Ainda atormentada pela dúvida, Eduarda abordou Cícero de novo na manhã seguinte, assim que desceu as escadas.
— Vocês já fizeram... alguma coisa no passado que me machucou muito?
Eduarda perguntou mais uma vez, em tom investigativo, mantendo os olhos fixos em Cícero.
A mão de Cícero, que segurava a tigela de mingau, tremeu levemente. Ele forçou um sorriso e negou:
— Do que você está falando? Eu só quis preparar o seu café da manhã, Eduarda. Não precisa duvidar das minhas intenções.
— Mas... — Eduarda franziu a testa, falando de forma mais firme — o seu jeito parece muito... com o jeito que eu costumava ter com você antes.

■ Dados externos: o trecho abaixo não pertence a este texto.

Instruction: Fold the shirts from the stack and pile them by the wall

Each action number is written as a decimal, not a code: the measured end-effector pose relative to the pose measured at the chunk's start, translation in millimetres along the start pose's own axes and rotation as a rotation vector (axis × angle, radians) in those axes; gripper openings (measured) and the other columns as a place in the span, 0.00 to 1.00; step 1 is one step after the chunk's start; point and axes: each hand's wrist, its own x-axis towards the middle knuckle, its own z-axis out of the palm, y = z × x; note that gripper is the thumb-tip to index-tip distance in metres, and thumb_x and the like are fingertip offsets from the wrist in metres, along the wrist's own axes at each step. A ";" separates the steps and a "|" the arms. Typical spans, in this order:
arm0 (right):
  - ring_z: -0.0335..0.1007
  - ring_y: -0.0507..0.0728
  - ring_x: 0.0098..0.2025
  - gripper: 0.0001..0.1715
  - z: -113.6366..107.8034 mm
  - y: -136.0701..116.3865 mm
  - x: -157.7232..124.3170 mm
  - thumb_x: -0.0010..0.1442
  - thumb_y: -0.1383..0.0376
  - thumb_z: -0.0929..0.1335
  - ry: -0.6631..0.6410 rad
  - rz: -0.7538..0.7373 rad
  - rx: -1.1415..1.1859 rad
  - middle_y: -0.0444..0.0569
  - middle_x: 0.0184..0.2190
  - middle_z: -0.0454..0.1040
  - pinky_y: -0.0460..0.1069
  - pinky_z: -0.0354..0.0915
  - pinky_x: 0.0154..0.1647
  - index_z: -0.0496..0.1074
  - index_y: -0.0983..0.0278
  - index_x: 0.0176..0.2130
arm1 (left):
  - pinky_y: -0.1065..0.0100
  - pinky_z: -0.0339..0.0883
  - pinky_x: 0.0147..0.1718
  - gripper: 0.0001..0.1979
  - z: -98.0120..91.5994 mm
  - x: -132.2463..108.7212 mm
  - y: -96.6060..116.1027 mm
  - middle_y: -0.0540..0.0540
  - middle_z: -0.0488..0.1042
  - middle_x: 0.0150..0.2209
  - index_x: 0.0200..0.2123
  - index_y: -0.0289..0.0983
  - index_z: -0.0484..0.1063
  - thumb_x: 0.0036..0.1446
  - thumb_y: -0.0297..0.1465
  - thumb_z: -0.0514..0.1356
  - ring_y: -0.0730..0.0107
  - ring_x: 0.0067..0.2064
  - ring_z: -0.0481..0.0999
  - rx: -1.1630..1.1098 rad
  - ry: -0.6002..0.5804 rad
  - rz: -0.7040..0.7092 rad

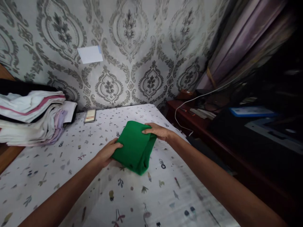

O olhar de Cícero vacilou por um instante, e ele rapidamente mudou de assunto:
— Quando eu morava fora, também cozinhava para mim. Pensando bem, a sua comida deve ser bem melhor que a minha.
Eduarda não respondeu. Apenas o observou em silêncio.
O café da manhã transcorreu num clima silencioso. Cícero pousou os talheres:
— Preciso ir para a empresa. Tenho uma reunião hoje e preciso me preparar com antecedência.
— Tão cedo? — Eduarda perguntou casualmente.
— Sim. É uma reunião muito importante, e ainda há muita coisa para resolver. — Cícero se levantou e pegou o paletó. — Já estou indo.
Ele saiu apressado da mansão. Eduarda observou a figura dele se afastando, perdida em pensamentos.
Ao vê-lo partir com tanta pressa, uma sensação de inquietação tomou conta de Eduarda.
Ela tinha a impressão constante de que havia alguma coisa sendo escondida dela.
— O que exatamente ele está escondendo...? — Eduarda murmurou para si mesma.
Ela se lembrou da noite anterior, de como a expressão dele havia ficado estranha. Aquele lampejo de emoção complexa nos olhos de Cícero tinha sido algo raro. E agora, a forma como ele saiu, quase como se estivesse fugindo.
Tudo isso contrastava demais com o Cícero frio e distante que ela guardava na memória.